Looks like we have three ports here. A closed SSH port on 22 and some web services running on 80 and 443.

Use your web browser to navigate to the web page.

OK, so this is pretty cool. I right-clicked and chose “Inspect Element”, which brought up an interesting message:

I went back to the “command line” in my browser and tried a few of the available commands. Here is “question”:

“prepare” shows you a short video:

Before I check the others I am going to get gobuster running in the background.

The other page options have similar videos, but “join” asks you for an email address. I don’t know about entering my email though. Maybe the person who designed the challenge is just harvesting emails to sell them, lol.

The hint for question one is “robots”. To me, this is probably referring to the robots.txt page that websites can use to inform search engine crawlers of certain preferences.
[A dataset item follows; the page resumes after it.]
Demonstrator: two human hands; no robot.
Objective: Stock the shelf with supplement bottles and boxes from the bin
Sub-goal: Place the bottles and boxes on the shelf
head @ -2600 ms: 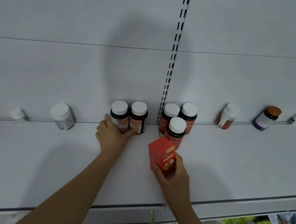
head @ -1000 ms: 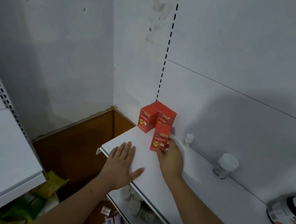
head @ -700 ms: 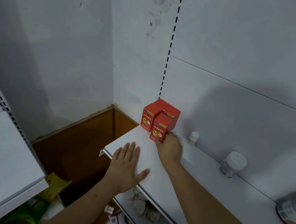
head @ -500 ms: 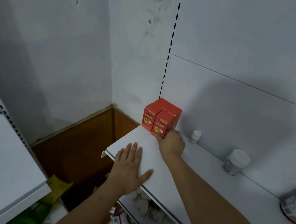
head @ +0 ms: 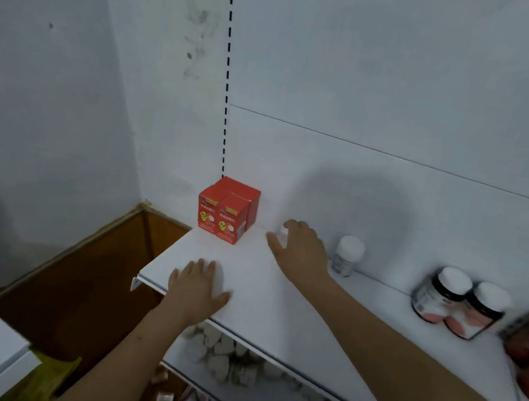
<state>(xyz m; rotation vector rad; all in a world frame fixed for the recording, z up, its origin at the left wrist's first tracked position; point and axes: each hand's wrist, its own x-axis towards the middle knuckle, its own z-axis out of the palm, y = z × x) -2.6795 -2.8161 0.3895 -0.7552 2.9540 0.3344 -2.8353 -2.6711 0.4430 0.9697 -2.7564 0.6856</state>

I found this at /robots.txt

If you add that to your navigation bar you arrive here:

Initially I thought this was hex code for something and wasted a bunch of time attempting to decode it, but it turned out that this was the actual flag!

What is key 2?

Back on the /robots.txt page, you’ll notice there is a .dic file called fsocity.dic, so let’s head there:

When you open up the file, it looks like a custom wordlist. Definitely saving that for later!

I explored around for a while longer, but I will spare you every single detail. There was a lot to look at and ponder. I mostly just used my gobuster results as a guide as they poured in.

At /license.txt I found this by inspecting the page, a password!

It was easily recognizable as Base64, so I just used an online tool for decoding and got: elliot:ER28–0652

I tried it at the /login page I found earlier, and was able to get into the blog’s dashboard!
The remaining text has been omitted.